Exercise:
First find the line with "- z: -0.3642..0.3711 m" in the entries below, then set down exactly every line through the line with "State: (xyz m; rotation", that line included.
Content starts
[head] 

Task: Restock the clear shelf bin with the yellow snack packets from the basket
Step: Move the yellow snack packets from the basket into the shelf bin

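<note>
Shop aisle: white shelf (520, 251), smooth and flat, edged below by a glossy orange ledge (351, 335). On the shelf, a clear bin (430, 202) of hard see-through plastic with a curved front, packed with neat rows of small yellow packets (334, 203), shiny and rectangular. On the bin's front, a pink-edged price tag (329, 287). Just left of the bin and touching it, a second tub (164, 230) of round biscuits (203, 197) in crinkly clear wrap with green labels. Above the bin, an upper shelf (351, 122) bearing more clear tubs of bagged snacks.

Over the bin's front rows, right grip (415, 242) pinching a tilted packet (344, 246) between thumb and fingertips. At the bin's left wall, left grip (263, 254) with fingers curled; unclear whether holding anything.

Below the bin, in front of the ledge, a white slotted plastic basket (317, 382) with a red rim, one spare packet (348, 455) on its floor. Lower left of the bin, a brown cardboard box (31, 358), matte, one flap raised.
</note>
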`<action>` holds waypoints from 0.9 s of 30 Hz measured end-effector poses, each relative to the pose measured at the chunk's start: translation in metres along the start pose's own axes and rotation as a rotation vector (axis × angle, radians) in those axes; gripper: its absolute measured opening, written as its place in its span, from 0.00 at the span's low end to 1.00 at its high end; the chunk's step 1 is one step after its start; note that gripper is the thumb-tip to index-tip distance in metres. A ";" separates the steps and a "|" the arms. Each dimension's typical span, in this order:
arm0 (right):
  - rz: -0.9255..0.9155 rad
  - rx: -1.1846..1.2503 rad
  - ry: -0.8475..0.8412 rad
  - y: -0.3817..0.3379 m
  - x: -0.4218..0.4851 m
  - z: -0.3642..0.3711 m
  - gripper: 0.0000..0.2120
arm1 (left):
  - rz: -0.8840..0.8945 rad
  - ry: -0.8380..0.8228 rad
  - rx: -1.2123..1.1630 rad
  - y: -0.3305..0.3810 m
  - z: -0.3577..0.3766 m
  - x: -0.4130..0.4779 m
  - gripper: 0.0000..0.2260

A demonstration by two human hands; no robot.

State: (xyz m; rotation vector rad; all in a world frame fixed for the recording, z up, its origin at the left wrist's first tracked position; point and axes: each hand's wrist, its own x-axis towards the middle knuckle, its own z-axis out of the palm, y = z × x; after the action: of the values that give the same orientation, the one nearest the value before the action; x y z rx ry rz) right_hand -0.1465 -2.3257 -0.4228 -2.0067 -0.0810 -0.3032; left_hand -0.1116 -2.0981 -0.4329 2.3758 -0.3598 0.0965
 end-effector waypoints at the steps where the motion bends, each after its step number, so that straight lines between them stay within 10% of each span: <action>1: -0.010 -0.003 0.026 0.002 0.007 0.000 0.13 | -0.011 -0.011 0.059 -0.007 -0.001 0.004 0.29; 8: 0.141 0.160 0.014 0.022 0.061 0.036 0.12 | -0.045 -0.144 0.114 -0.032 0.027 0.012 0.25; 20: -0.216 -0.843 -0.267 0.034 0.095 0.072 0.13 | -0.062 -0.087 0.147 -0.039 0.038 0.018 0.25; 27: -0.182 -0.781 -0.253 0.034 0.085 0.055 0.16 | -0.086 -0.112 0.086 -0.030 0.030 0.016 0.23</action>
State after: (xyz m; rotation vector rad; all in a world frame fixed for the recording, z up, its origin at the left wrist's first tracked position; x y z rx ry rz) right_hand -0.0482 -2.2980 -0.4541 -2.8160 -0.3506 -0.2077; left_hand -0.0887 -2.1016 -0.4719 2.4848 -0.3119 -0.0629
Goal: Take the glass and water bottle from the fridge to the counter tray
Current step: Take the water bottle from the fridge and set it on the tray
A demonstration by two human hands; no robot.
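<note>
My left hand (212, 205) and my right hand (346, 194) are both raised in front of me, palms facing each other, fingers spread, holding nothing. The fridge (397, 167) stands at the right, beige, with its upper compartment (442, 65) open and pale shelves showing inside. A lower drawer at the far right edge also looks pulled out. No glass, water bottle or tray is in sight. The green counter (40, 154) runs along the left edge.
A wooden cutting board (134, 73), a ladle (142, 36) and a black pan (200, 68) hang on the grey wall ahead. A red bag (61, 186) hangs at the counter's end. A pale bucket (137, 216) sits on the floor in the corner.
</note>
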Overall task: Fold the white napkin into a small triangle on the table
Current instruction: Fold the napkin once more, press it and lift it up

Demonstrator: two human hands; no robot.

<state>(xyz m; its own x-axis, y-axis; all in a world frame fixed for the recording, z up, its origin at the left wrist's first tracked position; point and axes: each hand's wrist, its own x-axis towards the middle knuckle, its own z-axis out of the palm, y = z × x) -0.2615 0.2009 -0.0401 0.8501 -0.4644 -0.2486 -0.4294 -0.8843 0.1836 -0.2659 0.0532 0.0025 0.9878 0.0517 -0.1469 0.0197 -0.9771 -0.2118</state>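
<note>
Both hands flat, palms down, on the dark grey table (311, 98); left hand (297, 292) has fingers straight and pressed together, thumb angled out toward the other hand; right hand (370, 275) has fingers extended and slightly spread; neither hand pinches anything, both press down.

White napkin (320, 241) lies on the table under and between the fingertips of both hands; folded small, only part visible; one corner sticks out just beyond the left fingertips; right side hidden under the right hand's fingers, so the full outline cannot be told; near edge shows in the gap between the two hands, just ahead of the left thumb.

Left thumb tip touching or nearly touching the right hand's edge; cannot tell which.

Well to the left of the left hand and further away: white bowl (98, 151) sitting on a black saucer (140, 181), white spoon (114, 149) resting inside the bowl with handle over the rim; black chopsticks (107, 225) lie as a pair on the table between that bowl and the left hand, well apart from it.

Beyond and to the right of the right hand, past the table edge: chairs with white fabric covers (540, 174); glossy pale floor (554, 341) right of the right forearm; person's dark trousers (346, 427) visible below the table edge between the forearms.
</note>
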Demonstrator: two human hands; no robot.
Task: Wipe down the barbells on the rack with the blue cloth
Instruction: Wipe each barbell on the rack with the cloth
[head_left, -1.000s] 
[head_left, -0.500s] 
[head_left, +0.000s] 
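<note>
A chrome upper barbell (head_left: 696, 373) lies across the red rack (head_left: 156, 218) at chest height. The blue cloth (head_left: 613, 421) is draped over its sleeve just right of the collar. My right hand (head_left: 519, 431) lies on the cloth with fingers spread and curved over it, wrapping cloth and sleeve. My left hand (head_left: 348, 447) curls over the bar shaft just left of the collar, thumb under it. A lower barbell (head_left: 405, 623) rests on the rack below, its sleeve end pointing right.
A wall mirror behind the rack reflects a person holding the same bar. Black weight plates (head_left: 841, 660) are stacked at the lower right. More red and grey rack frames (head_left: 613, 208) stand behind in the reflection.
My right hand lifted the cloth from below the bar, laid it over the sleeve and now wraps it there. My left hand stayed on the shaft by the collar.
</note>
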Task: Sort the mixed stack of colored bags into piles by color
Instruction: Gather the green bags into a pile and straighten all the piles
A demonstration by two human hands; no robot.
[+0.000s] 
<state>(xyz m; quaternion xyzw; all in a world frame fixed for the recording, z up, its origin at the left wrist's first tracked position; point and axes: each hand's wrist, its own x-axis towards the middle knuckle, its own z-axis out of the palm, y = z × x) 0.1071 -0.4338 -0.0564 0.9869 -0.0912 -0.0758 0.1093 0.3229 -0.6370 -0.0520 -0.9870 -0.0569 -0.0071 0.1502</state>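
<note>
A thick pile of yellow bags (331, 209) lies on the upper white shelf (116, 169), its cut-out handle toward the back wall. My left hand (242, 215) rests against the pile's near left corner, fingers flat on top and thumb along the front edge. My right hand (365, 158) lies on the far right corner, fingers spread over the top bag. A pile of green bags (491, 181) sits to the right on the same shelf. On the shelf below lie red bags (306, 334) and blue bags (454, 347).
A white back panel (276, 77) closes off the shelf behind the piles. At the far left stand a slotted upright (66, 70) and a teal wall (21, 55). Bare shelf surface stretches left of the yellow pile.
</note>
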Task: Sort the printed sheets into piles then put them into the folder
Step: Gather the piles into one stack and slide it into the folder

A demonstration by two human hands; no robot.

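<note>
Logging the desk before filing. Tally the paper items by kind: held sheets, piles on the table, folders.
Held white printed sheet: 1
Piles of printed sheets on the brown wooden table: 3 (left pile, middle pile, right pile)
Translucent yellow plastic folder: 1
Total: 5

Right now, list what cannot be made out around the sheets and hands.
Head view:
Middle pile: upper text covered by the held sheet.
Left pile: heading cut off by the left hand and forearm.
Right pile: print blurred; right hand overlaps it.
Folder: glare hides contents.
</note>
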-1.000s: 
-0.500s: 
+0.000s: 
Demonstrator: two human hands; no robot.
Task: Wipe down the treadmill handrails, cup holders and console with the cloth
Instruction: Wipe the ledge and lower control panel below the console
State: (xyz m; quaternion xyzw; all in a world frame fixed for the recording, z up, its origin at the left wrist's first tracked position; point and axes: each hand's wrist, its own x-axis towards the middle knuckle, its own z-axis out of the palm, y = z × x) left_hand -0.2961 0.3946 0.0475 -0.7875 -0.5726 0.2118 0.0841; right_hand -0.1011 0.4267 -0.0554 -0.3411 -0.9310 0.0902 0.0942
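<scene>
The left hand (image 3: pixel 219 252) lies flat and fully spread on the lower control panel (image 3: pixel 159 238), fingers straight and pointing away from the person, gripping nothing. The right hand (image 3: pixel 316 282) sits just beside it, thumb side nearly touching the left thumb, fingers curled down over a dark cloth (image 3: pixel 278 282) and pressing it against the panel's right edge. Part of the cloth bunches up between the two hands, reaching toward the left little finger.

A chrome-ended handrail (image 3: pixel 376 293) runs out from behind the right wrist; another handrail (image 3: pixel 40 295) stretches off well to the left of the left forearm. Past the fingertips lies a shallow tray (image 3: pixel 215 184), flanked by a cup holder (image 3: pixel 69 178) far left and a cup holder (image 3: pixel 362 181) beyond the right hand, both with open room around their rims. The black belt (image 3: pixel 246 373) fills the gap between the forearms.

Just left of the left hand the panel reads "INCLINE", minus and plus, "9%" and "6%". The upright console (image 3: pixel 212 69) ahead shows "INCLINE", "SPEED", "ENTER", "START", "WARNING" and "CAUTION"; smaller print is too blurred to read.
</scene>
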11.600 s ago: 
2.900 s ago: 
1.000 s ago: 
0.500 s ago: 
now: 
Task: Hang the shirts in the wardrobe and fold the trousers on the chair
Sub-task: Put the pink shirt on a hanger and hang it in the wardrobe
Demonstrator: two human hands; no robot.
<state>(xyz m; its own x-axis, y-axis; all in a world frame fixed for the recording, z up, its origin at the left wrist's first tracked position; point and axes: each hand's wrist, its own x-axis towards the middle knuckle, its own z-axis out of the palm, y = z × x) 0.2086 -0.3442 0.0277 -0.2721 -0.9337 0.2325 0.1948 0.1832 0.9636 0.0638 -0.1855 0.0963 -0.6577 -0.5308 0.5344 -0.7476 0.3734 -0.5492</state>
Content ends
Problem solution:
  - z: -0.3642..0.3711 m
  - gripper: 0.0000..0.2120
arm1 (left):
  - rz: -0.8840..0.8945 rad
  - ry: -0.8380..0.8228 rad
  - rx: -1.2123..1.1630 rad
  - y: -0.3305..0.3810 m
  - z: -0.3577..0.3766 m
  - x: -0.4130..0.4779 m
  - gripper: 0.0000..0.2260

A demonstration by two human hands; no robot.

State: (xyz m; rotation vector rad; all in a world frame fixed for the recording, z up, its origin at the left wrist's first tracked position; point and axes: each hand's wrist, its own x-axis towards the middle knuckle, its own z-axis out of the palm, y = z × x; after the action: of the values that give the same orientation, the one nearest the value before the action; x y z rx ry rz) right_hand -0.1465 -2.3257 -0.4228 -2.0067 -0.0810 -0.3032; left_hand -0.1116 -2.0981 -0.4329 2.3758 -0.3598 0.0965

No further output is required, since the answer is complete.